**Exercise:** Lines with "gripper": state how many there are in the records below, and nothing else.
═════ Input data
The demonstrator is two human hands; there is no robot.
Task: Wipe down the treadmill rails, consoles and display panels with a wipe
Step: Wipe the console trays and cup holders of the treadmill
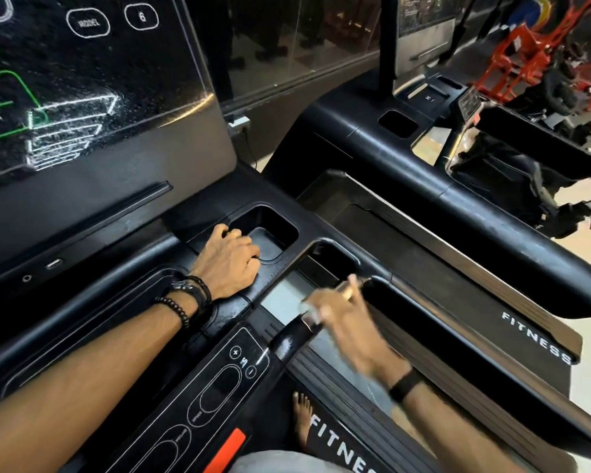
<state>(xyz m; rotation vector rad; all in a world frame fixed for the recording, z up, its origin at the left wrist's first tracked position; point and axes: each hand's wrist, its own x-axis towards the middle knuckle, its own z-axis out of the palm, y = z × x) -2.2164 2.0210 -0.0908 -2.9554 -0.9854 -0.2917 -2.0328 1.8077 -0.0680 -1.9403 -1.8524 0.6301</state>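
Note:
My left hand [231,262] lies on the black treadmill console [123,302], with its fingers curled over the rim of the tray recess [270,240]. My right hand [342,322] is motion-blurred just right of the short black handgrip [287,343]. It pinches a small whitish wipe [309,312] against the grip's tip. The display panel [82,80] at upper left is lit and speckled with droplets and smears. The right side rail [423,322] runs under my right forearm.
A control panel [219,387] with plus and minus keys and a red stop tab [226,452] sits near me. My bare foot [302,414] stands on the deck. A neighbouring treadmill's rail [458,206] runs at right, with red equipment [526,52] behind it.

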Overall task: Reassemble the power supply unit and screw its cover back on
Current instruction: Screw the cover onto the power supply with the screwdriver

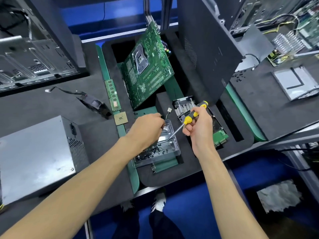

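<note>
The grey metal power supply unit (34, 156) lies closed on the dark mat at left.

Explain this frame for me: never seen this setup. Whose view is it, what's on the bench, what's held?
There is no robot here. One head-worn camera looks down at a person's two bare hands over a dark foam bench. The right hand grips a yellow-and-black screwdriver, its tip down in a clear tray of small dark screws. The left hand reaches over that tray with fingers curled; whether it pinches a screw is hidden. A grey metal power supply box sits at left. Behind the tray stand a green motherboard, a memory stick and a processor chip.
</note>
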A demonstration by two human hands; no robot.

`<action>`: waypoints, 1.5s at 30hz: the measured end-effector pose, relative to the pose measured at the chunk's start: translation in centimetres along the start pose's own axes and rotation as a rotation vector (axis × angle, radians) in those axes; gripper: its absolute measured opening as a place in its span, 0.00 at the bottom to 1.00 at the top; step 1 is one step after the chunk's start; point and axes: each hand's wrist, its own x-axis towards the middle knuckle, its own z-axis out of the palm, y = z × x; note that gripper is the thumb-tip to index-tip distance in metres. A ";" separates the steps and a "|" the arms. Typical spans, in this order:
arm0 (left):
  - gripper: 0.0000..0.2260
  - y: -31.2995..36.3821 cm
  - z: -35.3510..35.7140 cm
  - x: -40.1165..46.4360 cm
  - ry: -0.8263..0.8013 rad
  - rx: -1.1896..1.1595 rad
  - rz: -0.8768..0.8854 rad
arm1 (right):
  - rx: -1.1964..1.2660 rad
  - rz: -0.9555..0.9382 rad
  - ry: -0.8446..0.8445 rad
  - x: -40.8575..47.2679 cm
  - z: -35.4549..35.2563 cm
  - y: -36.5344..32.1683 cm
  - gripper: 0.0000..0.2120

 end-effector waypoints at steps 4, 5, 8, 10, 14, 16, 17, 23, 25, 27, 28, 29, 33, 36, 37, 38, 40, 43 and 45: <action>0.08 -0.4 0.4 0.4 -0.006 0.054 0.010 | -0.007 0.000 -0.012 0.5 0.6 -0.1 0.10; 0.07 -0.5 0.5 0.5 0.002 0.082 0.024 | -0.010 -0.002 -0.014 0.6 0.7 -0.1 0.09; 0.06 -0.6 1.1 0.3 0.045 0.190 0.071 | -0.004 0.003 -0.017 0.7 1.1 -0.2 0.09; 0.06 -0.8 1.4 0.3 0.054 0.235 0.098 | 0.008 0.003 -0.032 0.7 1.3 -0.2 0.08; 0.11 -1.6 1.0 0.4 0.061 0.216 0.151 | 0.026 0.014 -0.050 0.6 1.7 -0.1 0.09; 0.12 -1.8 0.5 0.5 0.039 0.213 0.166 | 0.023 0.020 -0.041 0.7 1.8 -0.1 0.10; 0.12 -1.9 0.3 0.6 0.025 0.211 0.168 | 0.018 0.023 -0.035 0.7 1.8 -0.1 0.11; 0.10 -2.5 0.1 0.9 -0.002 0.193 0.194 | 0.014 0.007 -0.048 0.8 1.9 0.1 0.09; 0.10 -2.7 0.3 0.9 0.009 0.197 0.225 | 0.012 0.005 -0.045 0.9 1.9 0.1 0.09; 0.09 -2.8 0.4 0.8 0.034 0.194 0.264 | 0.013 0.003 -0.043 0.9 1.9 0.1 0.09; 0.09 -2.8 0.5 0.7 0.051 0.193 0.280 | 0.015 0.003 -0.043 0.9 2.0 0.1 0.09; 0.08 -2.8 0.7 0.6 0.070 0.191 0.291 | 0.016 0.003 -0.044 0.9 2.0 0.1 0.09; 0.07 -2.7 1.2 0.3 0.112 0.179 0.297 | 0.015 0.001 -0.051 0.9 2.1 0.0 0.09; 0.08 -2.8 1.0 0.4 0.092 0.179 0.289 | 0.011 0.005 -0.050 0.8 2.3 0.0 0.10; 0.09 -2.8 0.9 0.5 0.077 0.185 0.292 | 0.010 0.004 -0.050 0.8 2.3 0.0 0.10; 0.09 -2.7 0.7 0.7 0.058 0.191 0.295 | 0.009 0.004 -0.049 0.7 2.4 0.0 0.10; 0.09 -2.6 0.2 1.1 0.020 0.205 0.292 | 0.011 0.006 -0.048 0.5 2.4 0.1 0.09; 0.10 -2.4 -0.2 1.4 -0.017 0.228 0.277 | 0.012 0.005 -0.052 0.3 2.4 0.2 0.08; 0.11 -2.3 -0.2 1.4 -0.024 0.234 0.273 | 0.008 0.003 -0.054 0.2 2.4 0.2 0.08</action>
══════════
**Solution to the exercise:** 3